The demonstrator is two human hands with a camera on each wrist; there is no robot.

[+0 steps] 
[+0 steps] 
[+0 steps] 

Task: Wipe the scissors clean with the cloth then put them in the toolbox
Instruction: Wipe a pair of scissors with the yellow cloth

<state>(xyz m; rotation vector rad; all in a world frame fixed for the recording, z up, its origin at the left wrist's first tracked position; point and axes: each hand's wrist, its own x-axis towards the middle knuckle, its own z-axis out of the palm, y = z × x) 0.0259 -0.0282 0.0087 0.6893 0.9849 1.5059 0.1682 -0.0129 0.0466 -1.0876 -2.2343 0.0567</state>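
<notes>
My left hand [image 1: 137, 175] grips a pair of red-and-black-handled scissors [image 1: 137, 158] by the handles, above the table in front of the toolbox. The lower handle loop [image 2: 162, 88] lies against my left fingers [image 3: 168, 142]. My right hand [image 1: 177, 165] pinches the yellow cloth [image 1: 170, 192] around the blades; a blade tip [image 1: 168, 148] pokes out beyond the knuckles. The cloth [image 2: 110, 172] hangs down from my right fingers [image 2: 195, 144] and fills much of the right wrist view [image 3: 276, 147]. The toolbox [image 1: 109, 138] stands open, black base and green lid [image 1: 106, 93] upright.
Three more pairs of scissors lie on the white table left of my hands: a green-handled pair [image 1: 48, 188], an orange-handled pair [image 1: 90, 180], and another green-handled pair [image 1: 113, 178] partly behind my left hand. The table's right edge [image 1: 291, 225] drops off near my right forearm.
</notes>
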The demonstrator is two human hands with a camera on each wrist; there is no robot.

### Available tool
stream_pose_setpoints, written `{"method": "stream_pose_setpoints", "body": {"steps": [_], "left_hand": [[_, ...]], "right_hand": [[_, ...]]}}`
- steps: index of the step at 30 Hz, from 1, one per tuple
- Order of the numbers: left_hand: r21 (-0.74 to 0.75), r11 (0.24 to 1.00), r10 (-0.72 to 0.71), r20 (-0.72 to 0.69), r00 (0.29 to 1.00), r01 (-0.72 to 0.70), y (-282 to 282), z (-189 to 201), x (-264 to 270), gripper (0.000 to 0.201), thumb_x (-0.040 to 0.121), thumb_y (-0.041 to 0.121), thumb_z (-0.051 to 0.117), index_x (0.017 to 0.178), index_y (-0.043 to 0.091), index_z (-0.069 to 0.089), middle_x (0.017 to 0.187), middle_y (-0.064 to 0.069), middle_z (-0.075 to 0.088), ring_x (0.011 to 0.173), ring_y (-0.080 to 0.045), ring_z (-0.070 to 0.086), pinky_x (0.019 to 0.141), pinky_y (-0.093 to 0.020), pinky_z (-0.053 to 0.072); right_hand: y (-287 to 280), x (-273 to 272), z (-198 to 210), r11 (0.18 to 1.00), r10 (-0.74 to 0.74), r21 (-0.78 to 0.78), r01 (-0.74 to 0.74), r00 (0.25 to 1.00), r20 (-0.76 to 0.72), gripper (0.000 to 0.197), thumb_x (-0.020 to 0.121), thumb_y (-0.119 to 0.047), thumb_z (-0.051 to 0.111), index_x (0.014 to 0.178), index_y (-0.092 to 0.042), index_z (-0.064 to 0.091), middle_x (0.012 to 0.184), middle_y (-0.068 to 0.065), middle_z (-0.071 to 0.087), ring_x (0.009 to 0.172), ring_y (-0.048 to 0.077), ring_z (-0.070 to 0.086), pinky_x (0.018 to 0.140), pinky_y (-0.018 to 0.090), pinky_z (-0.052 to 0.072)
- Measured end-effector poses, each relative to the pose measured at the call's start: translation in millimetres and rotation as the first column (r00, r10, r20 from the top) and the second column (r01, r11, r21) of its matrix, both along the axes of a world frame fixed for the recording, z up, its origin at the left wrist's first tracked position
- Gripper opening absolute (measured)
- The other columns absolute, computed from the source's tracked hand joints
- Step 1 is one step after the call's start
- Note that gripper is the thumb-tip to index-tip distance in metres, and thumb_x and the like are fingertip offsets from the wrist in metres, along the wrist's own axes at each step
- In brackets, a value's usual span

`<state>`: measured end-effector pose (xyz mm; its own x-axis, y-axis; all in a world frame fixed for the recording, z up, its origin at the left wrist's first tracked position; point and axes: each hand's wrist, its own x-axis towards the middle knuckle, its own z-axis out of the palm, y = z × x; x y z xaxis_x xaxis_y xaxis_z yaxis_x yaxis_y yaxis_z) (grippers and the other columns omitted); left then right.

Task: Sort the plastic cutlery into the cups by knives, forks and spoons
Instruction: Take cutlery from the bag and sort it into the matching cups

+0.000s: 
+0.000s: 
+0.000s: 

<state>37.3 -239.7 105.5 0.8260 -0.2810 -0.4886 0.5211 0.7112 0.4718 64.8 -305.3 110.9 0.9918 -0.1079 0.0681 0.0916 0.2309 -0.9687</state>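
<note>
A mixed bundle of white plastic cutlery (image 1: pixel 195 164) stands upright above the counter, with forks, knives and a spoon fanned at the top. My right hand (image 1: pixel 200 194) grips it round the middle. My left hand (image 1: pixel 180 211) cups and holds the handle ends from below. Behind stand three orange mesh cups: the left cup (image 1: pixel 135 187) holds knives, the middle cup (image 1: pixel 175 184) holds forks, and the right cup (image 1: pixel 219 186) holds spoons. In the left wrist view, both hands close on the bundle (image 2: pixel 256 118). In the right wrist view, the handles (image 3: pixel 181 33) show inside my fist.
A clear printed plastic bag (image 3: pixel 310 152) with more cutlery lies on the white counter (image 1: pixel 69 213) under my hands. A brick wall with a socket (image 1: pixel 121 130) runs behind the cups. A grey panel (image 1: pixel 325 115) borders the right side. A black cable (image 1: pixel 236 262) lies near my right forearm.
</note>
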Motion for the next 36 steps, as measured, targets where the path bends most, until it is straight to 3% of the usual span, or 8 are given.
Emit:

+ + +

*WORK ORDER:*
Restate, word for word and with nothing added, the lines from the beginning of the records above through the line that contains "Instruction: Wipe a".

*EXPECTED ANSWER:*
The demonstrator is two human hands with a camera on each wrist; there is no robot.

[+0 steps] 
[+0 steps] 
[+0 steps] 

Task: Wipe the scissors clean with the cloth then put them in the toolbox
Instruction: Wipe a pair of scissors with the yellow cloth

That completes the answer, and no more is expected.